The IRS is getting 87,000 new agents. It would take only 25,000 to audit every millionaire, and the bottom 57% pay no taxes. They will target the middle class.
The terribly misnamed Inflation Reduction Act contained an $80 billion increase in the IRS budget.
The IRS says they will hire 87,000 new agents with the money. In defense of those hirings, they claim they will increase government revenue by $204 billion. As I often say in the classroom, “on the other hand…” you could properly say they hope to remove $204 billion from the productive sector of the economy.

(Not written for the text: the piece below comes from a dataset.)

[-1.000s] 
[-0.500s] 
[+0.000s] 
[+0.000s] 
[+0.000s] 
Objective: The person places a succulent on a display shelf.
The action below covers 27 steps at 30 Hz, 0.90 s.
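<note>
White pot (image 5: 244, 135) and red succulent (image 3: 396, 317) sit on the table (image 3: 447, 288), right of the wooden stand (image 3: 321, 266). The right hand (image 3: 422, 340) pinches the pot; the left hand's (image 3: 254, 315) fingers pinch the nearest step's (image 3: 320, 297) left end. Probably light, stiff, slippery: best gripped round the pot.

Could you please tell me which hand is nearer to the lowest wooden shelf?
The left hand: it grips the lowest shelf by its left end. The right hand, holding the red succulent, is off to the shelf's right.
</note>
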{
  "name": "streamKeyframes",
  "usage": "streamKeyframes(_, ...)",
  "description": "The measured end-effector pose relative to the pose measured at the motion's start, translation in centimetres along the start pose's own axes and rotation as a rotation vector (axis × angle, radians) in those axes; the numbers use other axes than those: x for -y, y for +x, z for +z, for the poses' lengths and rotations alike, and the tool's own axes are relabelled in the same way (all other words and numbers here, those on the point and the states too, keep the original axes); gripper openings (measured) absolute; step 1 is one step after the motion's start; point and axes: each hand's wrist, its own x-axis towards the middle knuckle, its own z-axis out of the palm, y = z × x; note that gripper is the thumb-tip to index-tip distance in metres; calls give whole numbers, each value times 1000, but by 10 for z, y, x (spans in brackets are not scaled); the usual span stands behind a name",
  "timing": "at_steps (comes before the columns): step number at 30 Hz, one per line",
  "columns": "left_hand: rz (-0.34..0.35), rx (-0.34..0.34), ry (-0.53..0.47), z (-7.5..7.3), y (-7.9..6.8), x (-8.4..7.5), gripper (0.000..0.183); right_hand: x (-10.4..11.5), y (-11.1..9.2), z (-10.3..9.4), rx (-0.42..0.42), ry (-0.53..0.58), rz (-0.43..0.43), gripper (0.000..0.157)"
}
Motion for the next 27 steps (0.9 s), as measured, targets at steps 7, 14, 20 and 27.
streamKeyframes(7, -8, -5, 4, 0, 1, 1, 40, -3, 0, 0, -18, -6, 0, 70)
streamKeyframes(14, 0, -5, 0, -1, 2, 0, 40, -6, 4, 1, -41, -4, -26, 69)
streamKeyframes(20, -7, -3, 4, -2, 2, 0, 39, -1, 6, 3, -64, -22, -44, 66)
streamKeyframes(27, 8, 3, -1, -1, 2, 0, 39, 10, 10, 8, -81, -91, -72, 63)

In economics we often use the phrase “opportunity cost.” We want to know where that $204 billion would be if the IRS did not extract it from the productive part of society.

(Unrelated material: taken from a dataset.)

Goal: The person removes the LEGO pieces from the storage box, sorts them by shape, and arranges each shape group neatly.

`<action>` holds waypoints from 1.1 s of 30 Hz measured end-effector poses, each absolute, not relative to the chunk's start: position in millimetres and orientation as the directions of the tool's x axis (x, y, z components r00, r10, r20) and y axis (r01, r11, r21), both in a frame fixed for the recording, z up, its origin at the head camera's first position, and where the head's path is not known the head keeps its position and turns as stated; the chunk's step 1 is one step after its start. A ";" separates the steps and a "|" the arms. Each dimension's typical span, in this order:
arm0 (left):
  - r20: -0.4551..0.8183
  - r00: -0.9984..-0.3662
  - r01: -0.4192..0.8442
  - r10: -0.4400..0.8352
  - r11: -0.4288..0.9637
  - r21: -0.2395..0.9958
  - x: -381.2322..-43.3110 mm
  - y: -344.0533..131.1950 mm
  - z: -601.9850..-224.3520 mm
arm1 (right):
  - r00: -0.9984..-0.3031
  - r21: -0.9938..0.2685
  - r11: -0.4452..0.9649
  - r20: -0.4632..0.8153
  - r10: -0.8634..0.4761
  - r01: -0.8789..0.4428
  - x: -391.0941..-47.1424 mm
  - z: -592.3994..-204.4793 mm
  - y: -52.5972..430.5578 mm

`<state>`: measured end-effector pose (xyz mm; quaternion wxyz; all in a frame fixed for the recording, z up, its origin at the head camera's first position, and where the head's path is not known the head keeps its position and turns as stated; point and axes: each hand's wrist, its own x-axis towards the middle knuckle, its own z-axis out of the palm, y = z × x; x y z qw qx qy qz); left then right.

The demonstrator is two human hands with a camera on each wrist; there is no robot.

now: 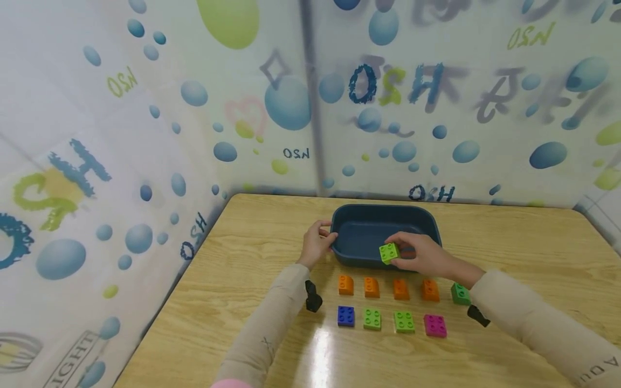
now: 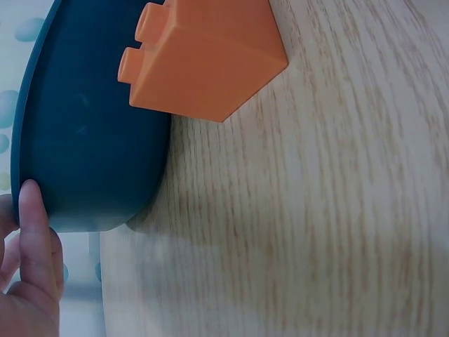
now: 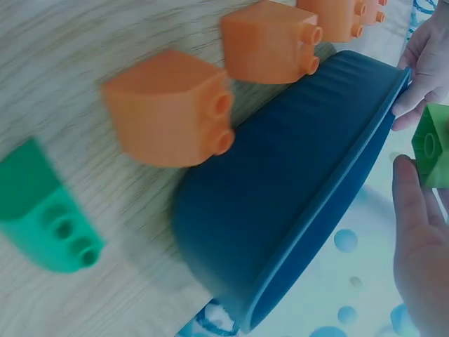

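My left hand (image 1: 316,245) pinches the left rim of a dark blue plastic basin (image 1: 356,261), thumb and fingers on either side of the edge. Over the basin's front right part, my right hand (image 1: 427,256) holds a lime-green toy building brick (image 1: 389,253) between thumb and fingers. That brick (image 3: 431,144) also shows at the right edge of the right wrist view, tilted and off the table. The part of the basin floor behind the right hand is hidden; the visible floor bears nothing.
A row of several orange bricks (image 1: 371,287) lies before the basin, ending with a green brick (image 1: 461,293) at right. Nearer stand a blue brick (image 1: 346,316), two lime-green bricks (image 1: 372,318) and a magenta brick (image 1: 435,326). A patterned curtain backs the wooden table (image 1: 218,318).
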<state>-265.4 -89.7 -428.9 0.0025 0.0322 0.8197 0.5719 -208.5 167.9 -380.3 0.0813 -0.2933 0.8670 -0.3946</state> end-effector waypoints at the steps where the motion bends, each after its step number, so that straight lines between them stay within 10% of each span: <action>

The purpose of taxing is to maintain a civil society in a fallen world. One of my fellow Christian economists, Art Lindsley says it this way, “The government should punish evil but not do good. The church should do good, but not punish evil.” If the $204 billion is being used to punish evil, Christians would be pleased about it. But, it’s not. Remember, it’s the government, not the "givernment." Their role is to govern. But instead of governing, the money will be used to perform the federal government’s view of good. For more on that, take a listen to podcast #69 titled, Who Cares?
So, if the church’s purpose is to “do good,” how does your church increase revenue? When’s the last time your church hired more “fund-raisers?” Uh-huh, just what I thought. Your church operates by free-will giving, not by forcibly extracting revenue from its parishioners. It seems like your church is raising money the right way, don’t you think? Isn’t society better when we reduce the use of power?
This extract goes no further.